Bake in 350 degree oven for 30 minutes.  This will give you a soft bagel.  If you prefer a crispy bagel, bake at 450 for 20 minutes, and turn over and bake the second side, if necessary for 5-10 minutes.

 

aranygaluska

17 Mar

I was quite organized this week so I got all my baking orders for Purim and deliveries out of the way.  Today, Tannis Esther is a nidcheh (pushed off) as it is usually a day before Purim (Shabbos this year), and we do not fast on Shabbos unless it is Yom Kippur.  So that leaves me with a free day to make what I’d like for the breaking of the fast tonight, and for Purim.  My plan today is to make hamantashen, which I have only made once in my life when I tried it in a dairy variety, dairy chocolate bobka and rugelach and Aranygaluska.  Wikipedia defines Aranygaluska as Hungarian sweet dumplings.  In actuality, it is balls of a rich yeast dough dipped in oil and rolled in ground walnuts.  It is then layered and baked in a tube pan and traditionally served (at least in homes of Hungarian background) on Purim.   We always had a (slightly overbaked ;)) Aranygaluska straight out of the oven on Purim.  It is similar to monkey bread in that it’s eaten “pull-apart” style as opposed to in slices.  When I googled Aranygaluska, I saw a picture of one which had lekvar (prune jam) filling in each ball.  Although not authentic in my mother’s home, I think I will make it that way today since I love the lekvar filling and look for opportunities to use it.  I think the best option for a fresh cake, would be to freeze it raw and then thaw and bake it fresh on Purim morning.

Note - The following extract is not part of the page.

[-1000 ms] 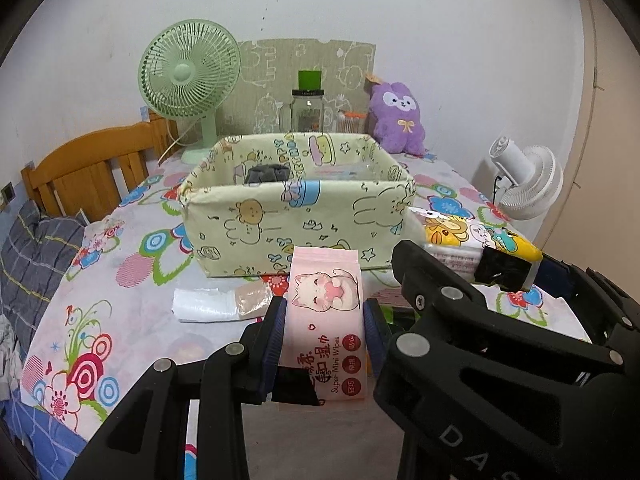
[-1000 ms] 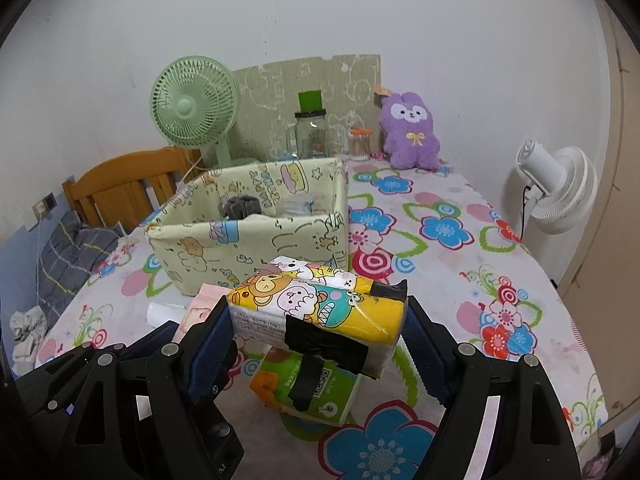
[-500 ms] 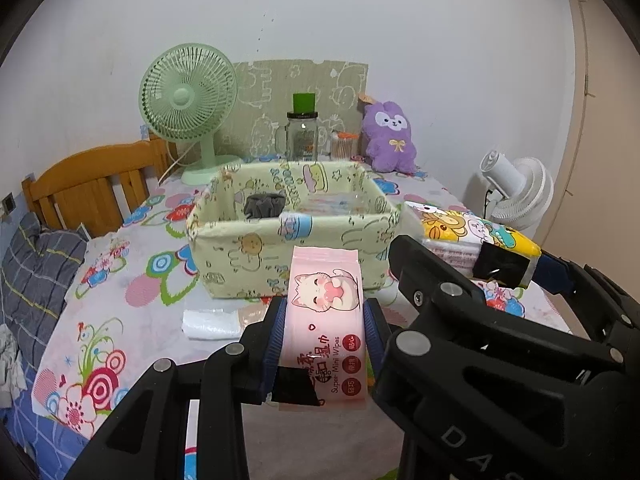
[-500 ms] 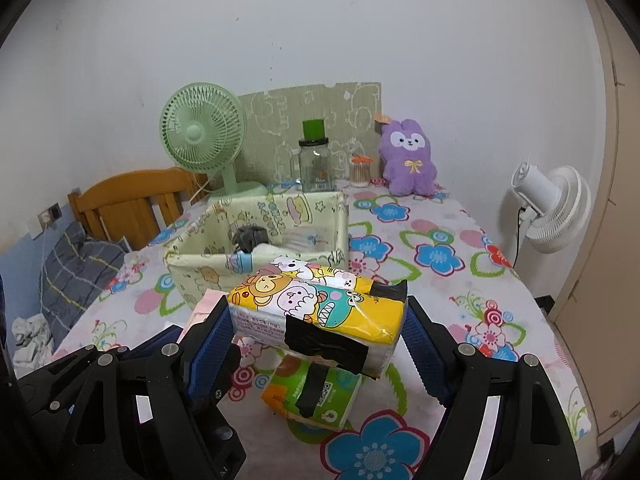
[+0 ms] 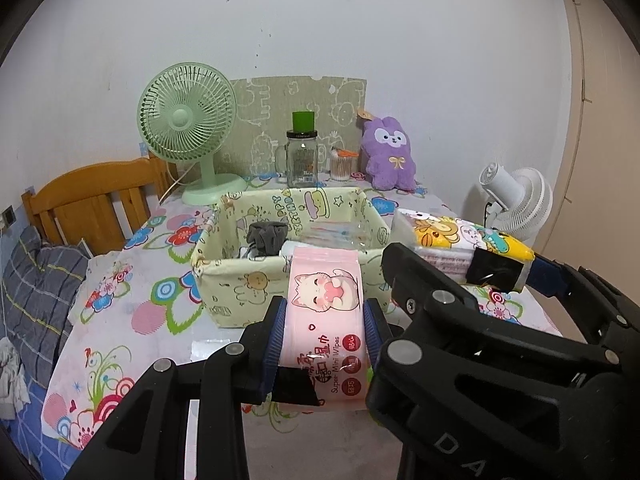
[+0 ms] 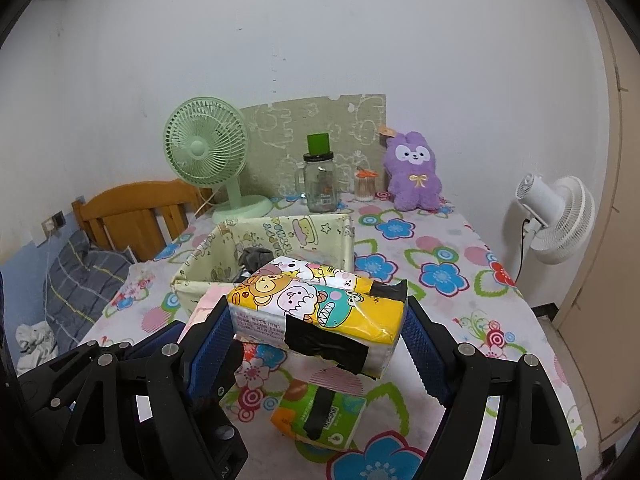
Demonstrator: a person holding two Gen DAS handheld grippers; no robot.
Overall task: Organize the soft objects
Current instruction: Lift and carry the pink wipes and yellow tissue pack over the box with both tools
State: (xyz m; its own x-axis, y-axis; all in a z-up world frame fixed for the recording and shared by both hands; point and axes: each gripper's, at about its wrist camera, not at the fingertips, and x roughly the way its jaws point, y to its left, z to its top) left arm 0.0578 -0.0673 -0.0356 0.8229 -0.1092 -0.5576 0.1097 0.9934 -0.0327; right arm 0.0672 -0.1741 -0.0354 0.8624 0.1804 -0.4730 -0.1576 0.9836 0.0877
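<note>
My left gripper (image 5: 325,334) is shut on a pink wet-wipes pack (image 5: 326,320) and holds it above the table, in front of the cream fabric basket (image 5: 240,284). My right gripper (image 6: 316,334) is shut on a yellow cartoon tissue pack (image 6: 320,308), held above the table; that pack also shows in the left wrist view (image 5: 460,246). The basket (image 6: 320,232) holds a grey cloth (image 5: 266,236) and a clear packet (image 5: 336,234). A green tissue pack (image 6: 320,418) lies on the table below my right gripper.
At the table's back stand a green fan (image 6: 208,152), a glass jar (image 6: 319,184), a cotton-swab pot (image 6: 365,184) and a purple plush (image 6: 414,178). A white fan (image 6: 556,216) is at the right edge. A wooden chair (image 5: 96,200) and bedding (image 5: 32,280) are left.
Both grippers have risen with their packs. The basket now sits lower and farther in both views, and its inside shows more.
</note>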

This is a recipe that was printed in Mishpacha’s Family First Magazine in the March 5, 2008 edition.  I tried it that year and must have been in one of my organized moments, because I found it just where I thought it would be and in a protective plastic sleeve. I am glad I was able to find it now.

 

ARANYGALUSKA

Ingredients

  • 6 1/2 cups (2lbs + 4 oz) or 1 Kilo flour
  • 1 cup margarine or butter, melted
  • 6 tablespoons sugar
  • 2 tablespoons vanilla sugar
  • 3 tablespoons dry yeast
  • 1 1/2 cups lukewarm water
  • 1 1/2 cups apple juice (use milk if making it dairy)
  • 2 egg yolks
  • 1/2 teaspoon salt

 

TOPPING:

  • oil
  • 3 cups choppped/ground walnuts
  • 1 cup sugar
  • 1 vanilla sugar

Directions

Place the flour, margarine, and sugars into a large bowl.  In a smaller bowl, pour the lukewarm water over the yeast and wait 2-3 minutes.  Add this to the flour, along with the apple juice, egg yolks, and salt.  Mix together until it forms a dough.  The dough should be soft and pliable.  Tranfer the dough to a bowl sprinkled generously with flour.  Cover and let the dough rise for 45 minutes.

After the dough is risen, transfer it to a work surface and roll it out gently to a 1/2-inch thickness.  Use a glass with a 3-inch rim and cut out circle.  Cover the circles and let them rest for 15 minutes.

Prepare two bowls.  Pour some oil into the first; in the second one, combine the walnuts with the sugar and vanilla sugar.

Lightly grease two tube pans with removable bottoms.  Working quickly, dip the dough circles into oil and then coat them with the nut/sugar mixture. Put the coated balls inside the pan to form layers.  Sprinkle additional nut mixture on top of each completed layer, until you have three layers in all.  The cake should reach about 3/4 of the height of the pan.  Repeat the same process with the second pan.  If using lekvar filling, put a teaspoon or two of the jam in the center of each round.  form into a ball, enclosing the filling.  Then dip in oil and nuts and described above.  Rise 30 minutes.

Preheat oven to 350 degrees.

Bake for 45 minutes.  Let cool.  Use both hands to carefully remove the cake from around the tube.  Serve whole on a cake plate, and expect the balls to be pulled apart for eating.